Studies on the evolution of the nervous system indicate that already the edge of the sponges, despite having no nerve cells, showed the genetic basis for the appearance of this system. It is believed that the first neuron appeared 635 million years ago , in the Ediacharic period, and its evolution would run parallel to the development of the eyes and other complex senses in primitive animals.

  1. Parts of the nervous system

The nervous system of the human body is divided into two sets:

Central Nervous System (CNS) . Responsible for the processing of information collected by the senses and the taking of conscious actions. It is made up of the following organs:

  • The brain , its most voluminous part, which encompasses the brain, divided into its two hemispheres; the cerebellum, which integrates motor functions and is in the neck region; and the brain stem that connects the spinal cord to the brain, composed of midbrain, annular bulge and spinal bulb.
  • The spinal cord , prolongation of the brain that goes inside the bones of the spine and to which all the nerve endings of the body are connected.

Peripheral Nervous System (SNP) . The peripheral nervous system is made up of nerves, which run through the body and are divided into two groups:

  • Cranial nerves . There are 12 pairs of nerves located, as the name implies, in the head, where they control the information relevant to the face, neck and main senses, connecting everything to the brain.
  • Spinal nerves . There are 31 pairs of nerves that control the information of the trunk and limbs, connecting to the spinal cord.

parts of the nervous system

  1. Nervous system functions

As stated before, the nervous system has the basic function of connecting nerve processing centers such as the brain , with the periphery of the extremities and the various organs of the body.

In the first place, this allows activating the muscles and promoting movement, both voluntary (walking, holding things, etc.) and involuntary (bowel movements, breathing , reflexes, etc.). Secondly, it allows sensory coordination of stimuli, such as pain and touch , and their transmission to cause responses, which is vital in the protection of the organism as a whole.

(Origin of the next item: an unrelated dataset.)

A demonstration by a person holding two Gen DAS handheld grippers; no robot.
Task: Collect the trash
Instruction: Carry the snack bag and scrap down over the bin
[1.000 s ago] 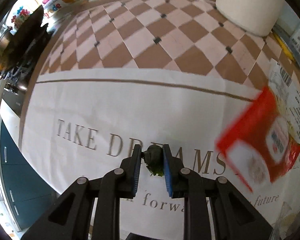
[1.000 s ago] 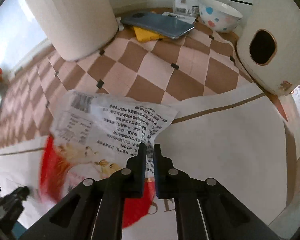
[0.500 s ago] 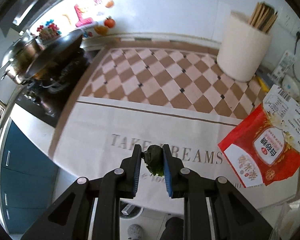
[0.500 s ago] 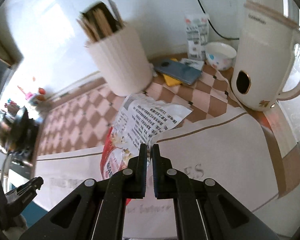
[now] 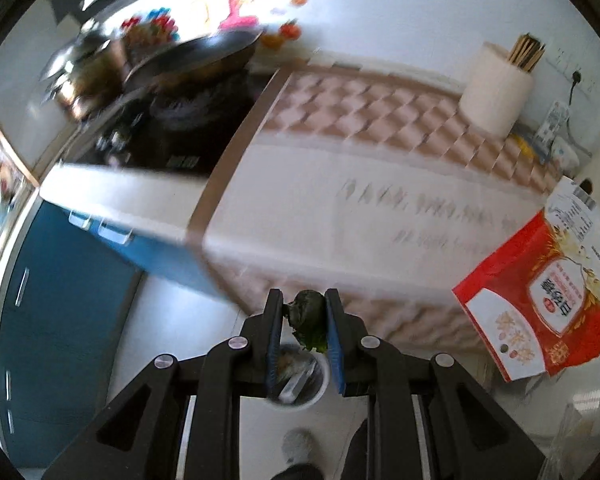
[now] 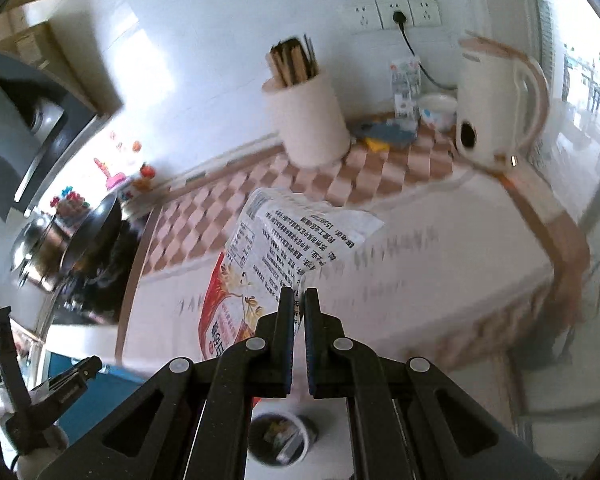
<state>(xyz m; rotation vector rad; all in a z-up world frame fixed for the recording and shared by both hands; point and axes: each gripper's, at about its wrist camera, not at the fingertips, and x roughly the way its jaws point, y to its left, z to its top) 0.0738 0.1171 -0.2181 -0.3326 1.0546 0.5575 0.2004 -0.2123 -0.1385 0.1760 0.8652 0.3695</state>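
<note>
Two bits of rubbish are up in the air, one in each tool. The left tool [image 5: 300, 312] is clamped on a dark green wad of wilted leaf [image 5: 307, 322], pinched between its blue pads, out past the front edge of the worktop [image 5: 340, 216]. Directly beneath it on the pale floor [image 5: 172, 340] stands a small white bin [image 5: 300, 380] with scraps already inside. The right tool [image 6: 299, 308] has its jaws nearly together, nipping the edge of a red and white food packet [image 6: 276, 256], which hangs in front of the worktop, printed side up; from the left wrist view the same packet [image 5: 548, 300] shows at the far right, red face forward. In the right wrist view the bin [image 6: 282, 438] sits below, between the tool's arms.

Further back, the worktop wears a cloth, cream at the front and brown-checked behind. On it stand a white holder full of chopsticks [image 6: 306, 116], a cream electric kettle [image 6: 496, 108], and a small bowl [image 6: 438, 110] by the wall sockets. To the left sit a black wok [image 5: 196, 56] and a steel pot on the hob, with blue cupboard doors [image 5: 60, 300] beneath.
</note>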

  1. Diseases of the nervous system

nerve cells

The best known of the diseases that afflict the nervous system are:

  • Encephalitis . This is the name of the presence of foreign bodies in the brain, such as viruses or bacteria . Infections in this place are very delicate, since any damage to the brain can result in loss or decrease of its functions.
  • Epilepsy . This congenital disease is due to excessive activation of certain corners of the brain, which respond to external stimuli in a disorderly manner and generate seizures, uncoordination and slowing down.
  • MS . Differentiated between multiple and lateral, it is a series of congenital disorders in which neurons lose myelin, a layer that covers them and guarantees the effective transmission of information. This translates into loss of voluntary movement capacity and even perceptual alterations.
  • Alzheimer’s . It is the most common form of senile dementia, which affects the areas of the brain linked to recent memory and language , causing progressive deterioration of cognitive functions, preventing speech, writing, reading, or simply recognizing the immediate reality. It starts at age 60 and currently has no cure.
  • Parkinson ‘s disease . It is a congenital disease that causes a decrease in dopamine in the nervous system, preventing nerve coordination and generating involuntary movements, as well as sleep disorders, depression and difficulties in chewing, talking or swallowing.